- _WORK REQUEST_: When a line of the entries contains the word "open", report that line.

○ ○ ○ ○ ○

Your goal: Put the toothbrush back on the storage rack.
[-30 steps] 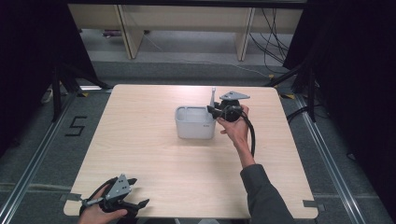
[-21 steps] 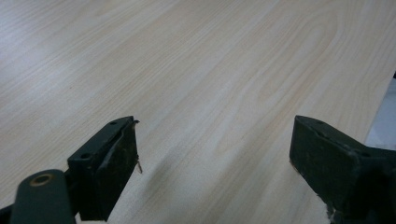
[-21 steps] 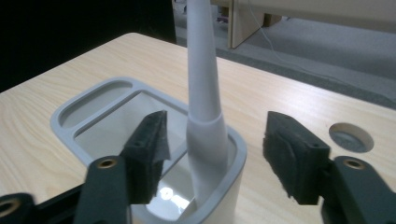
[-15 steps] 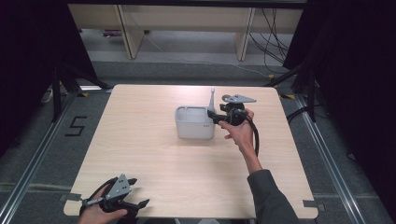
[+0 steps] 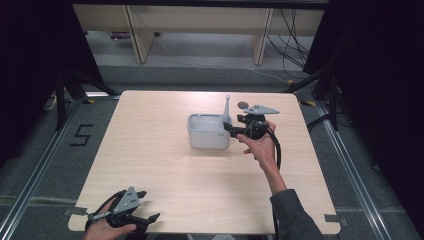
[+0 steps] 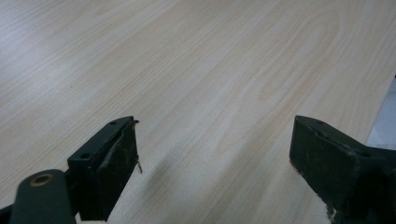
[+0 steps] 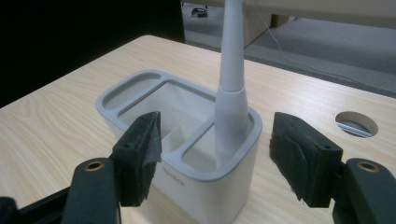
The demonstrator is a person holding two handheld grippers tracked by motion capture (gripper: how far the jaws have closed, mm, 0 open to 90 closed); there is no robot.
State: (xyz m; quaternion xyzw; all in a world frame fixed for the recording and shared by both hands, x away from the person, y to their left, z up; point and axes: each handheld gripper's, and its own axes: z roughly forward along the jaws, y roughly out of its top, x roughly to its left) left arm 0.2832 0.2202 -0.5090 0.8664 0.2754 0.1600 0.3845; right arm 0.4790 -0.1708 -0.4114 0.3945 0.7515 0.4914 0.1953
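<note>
At table centre sits a white caddy (image 5: 208,132) w/ 3 slots; a grey tapered handle (image 7: 231,70) stands upright in the slot nearest the right gripper (image 7: 215,149). Its jaws are wide apart, bracketing the handle w/o touching. Probably the grasp approach: next, advance, close on the handle. Left gripper (image 6: 215,154) gapes wide, empty, over bare tabletop (image 6: 196,60) near the front edge.

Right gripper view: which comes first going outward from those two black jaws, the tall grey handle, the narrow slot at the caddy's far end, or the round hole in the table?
1. Grey handle, standing in the caddy's near compartment.
2. Narrow slot, at the far end, left.
3. Round hole, right, beyond the caddy; its place after the slot is less sure.
</note>
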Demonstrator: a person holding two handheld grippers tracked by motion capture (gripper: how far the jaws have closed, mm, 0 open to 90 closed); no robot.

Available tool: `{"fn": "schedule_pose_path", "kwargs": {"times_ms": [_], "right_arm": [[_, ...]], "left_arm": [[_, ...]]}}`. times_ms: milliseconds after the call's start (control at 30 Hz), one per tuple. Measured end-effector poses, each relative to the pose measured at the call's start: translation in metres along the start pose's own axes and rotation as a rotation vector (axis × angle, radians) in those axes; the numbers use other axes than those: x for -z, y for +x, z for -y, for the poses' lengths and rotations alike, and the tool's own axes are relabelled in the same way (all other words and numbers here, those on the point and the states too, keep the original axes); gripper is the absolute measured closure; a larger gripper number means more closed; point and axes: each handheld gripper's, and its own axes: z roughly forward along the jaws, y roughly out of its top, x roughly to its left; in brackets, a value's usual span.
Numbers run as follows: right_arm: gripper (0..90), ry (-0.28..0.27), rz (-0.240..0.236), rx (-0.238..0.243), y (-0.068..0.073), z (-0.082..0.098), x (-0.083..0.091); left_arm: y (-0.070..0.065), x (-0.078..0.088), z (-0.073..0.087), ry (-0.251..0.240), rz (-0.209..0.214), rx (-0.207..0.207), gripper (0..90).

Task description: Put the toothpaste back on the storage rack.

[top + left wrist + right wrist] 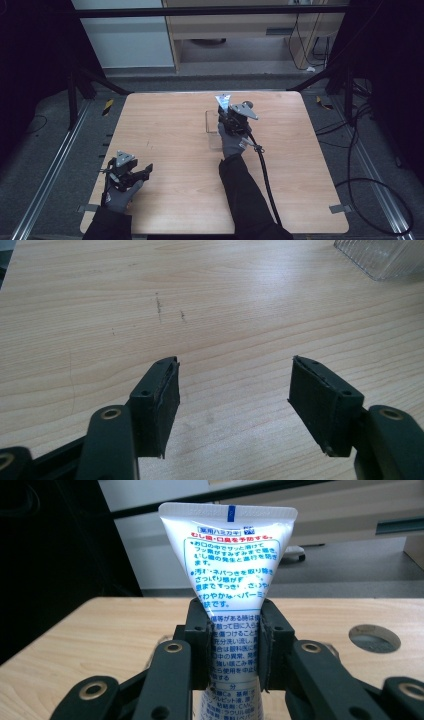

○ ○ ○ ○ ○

- _EXERCISE OUTPUT_:
The demonstrator is a person holding two handheld grippers tracked by motion capture (gripper: how far the jaws have closed, mm, 0 open to 90 closed); there is no robot.
Demonstrator: a person holding two handheld grippers tracked by motion capture (gripper: how far the jaws have closed, mm, 0 open to 90 closed); no robot.

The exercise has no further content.